Andy Tam: Thanks, Tom. I’m glad to be here.
Tom Temin: And let’s talk about flashover itself. What exactly is it in the first place?
Andy Tam: This specific term might not be familiar with too many of us. So maybe let me take a minute or so to explain what flashover is and why it’s so dangerous. So flashover is an extreme fire event. When it occurs nearly all directly exposed combustible materials, like [a] sofa, mattress, wood cabinet, even carpeting in a compartment such as [a] living room, bedroom or even kitchen can be simultaneously ignited. And because of that, when everything is burning at once, the gas temperature within that compartment would increase dramatically within a very short period of time. And the temperature would typically exceed more than 100 degrees C, so in such a high-temperature environment, even when the firefighters are fully equipped the survivability will still be very low. And unfortunately, this kind of rapid fire progression, such as flashover has been the No. 2 cause for firefighter deaths and injuries. So we hope that if we can do something, then we can save many lives.

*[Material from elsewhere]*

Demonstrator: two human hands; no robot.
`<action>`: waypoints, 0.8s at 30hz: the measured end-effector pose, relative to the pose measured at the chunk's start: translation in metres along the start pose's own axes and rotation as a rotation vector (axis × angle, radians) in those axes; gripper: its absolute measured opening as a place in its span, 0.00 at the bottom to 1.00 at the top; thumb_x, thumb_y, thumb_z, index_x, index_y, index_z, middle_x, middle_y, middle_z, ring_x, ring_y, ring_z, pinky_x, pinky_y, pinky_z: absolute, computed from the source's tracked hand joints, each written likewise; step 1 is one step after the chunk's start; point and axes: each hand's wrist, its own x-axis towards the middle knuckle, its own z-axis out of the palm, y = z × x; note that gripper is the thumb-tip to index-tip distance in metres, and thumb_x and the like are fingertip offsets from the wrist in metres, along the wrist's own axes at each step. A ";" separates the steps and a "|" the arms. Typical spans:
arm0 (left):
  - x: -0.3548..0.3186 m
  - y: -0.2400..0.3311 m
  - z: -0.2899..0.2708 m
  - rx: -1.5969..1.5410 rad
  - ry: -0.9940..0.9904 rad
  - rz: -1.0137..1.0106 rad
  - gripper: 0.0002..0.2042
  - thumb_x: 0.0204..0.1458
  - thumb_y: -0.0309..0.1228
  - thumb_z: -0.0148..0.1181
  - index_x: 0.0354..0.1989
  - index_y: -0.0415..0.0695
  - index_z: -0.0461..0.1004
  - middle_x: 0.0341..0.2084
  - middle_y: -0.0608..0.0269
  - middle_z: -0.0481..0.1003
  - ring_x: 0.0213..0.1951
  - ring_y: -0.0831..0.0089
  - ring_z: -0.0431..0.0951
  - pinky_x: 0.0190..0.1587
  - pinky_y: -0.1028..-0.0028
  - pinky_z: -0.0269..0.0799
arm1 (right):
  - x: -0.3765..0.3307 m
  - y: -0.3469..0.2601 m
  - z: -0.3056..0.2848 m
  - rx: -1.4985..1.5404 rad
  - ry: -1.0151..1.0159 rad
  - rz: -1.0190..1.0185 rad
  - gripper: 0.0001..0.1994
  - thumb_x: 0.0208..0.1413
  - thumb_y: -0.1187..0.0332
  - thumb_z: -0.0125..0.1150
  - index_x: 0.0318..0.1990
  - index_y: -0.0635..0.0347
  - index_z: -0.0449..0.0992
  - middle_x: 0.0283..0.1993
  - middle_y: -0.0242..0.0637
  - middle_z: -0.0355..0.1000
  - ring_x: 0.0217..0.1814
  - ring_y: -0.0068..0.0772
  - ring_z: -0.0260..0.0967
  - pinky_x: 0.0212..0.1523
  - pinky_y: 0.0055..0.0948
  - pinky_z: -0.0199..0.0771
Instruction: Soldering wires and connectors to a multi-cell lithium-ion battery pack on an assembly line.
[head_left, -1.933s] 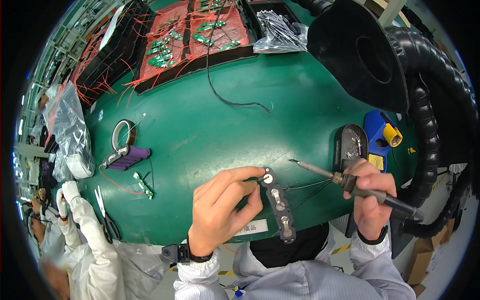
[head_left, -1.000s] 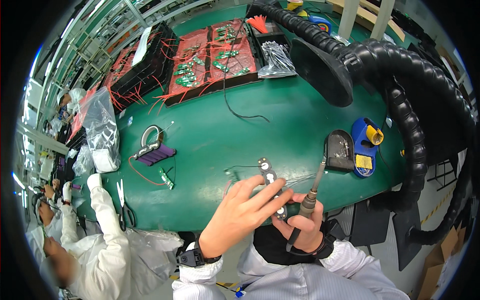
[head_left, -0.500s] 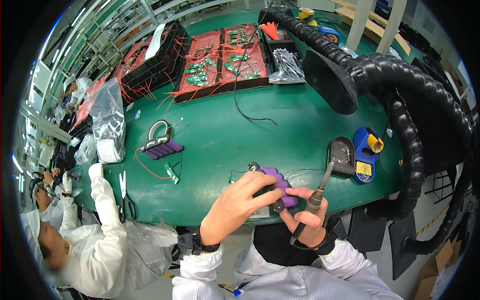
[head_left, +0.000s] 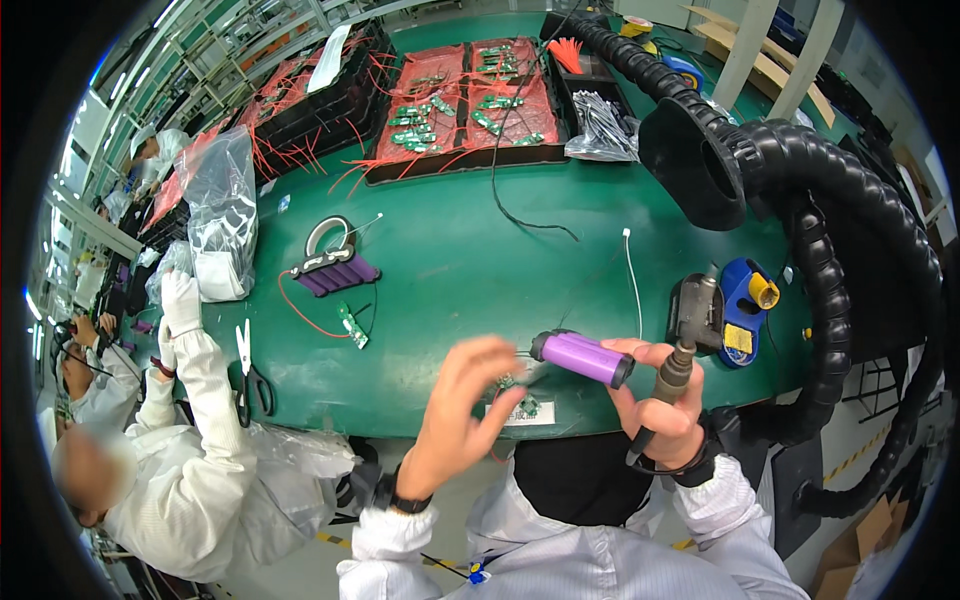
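My right hand [head_left: 665, 420] grips a soldering iron [head_left: 676, 370], its tip pointing up and away. The same hand's thumb and index finger pinch the right end of a purple battery pack [head_left: 583, 358] with black end caps. My left hand [head_left: 465, 405], somewhat smeared by motion, is off the pack's left end with fingers apart. Below the pack, a small green circuit board [head_left: 527, 402] lies by a white label at the table's near edge. A white lead [head_left: 632, 275] with a small plug stretches away beyond the pack.
Another purple pack [head_left: 340, 274], a tape roll [head_left: 328, 236] and scissors [head_left: 246, 365] lie leftward. A blue soldering stand [head_left: 740, 310] and black fume hoses [head_left: 810, 165] are at right. Trays of boards [head_left: 465, 165] stand at the back. A white-sleeved co-worker [head_left: 215, 400] works at left.
My left hand has let go of the purple pack and drawn left. The pack is turned and held by my right hand alone. The white lead has come into sight beyond it.
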 end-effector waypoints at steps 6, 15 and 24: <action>-0.067 0.011 -0.029 0.425 -0.527 0.254 0.20 0.51 0.22 0.61 0.54 0.47 0.79 0.59 0.65 0.76 0.60 0.63 0.76 0.58 0.65 0.78 | 0.038 -0.014 -0.034 -0.122 -0.393 0.121 0.16 0.48 0.75 0.67 0.45 0.47 0.77 0.63 0.50 0.70 0.50 0.51 0.78 0.46 0.39 0.82; -0.082 -0.016 -0.041 0.615 -0.430 0.470 0.13 0.52 0.22 0.64 0.47 0.40 0.82 0.61 0.60 0.76 0.63 0.66 0.76 0.62 0.71 0.79 | 0.089 -0.013 0.001 -0.147 -0.617 0.261 0.14 0.55 0.76 0.61 0.49 0.52 0.74 0.60 0.45 0.69 0.45 0.51 0.79 0.42 0.43 0.80; -0.075 -0.023 -0.041 0.632 -0.417 0.598 0.12 0.52 0.23 0.65 0.45 0.36 0.84 0.54 0.57 0.79 0.58 0.64 0.80 0.56 0.70 0.81 | 0.084 0.003 0.012 -0.059 -0.589 0.329 0.16 0.53 0.81 0.65 0.47 0.54 0.74 0.54 0.41 0.70 0.40 0.51 0.79 0.38 0.44 0.79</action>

Tom Temin: And it’s hard to observe conditions that are leading to flashover. And so you have developed an algorithm or a predictive model. Tell us what it is you have fed into this model, tell us how it works.
Andy Tam: So our focus is to develop a model that can actually be used in real life, and we will find scenarios. The idea behind it is to use information from off the shelf fire protection devices, such as temperature reading from heat detectors within the building. However, there are two major challenges for this kind of realistic application. The first challenge is that there’s no perfect sensor or heat detectors that can withstand this kind of high temperature environment. And typically, heat detector would likely stop functioning without giving any reliables temperature signals at around 150 degrees C. Again, we have to bear in mind that the potential occurence of flashover usually happens when the upper layer gas temperature reaches about 600 degrees C. So this is a challenge that we have to overcome with. And the second challenge is that we actually do not have any information about the fire location, what item is being burned, or how large the fire is, and also quite importantly, we do not know any information about the opening status of the doors and windows for the buildings. However, we do believe that if our model is well trained, it should be able to recognize flashover based on the limited temperature information from the heat detector. Being said that, then the next challenge will be – we have to find a way to obtain the data.
Tom Temin: In other words, if the heat detector has a certain rise before it quits, and you extrapolated from that phenomenon, then that could give a clue that this is going to get really hot, and cause flashover.
Andy Tam: Right.
Tom Temin: All right. And I guess my question is, how many rooms and homes generally have heat detectors in the first place, though?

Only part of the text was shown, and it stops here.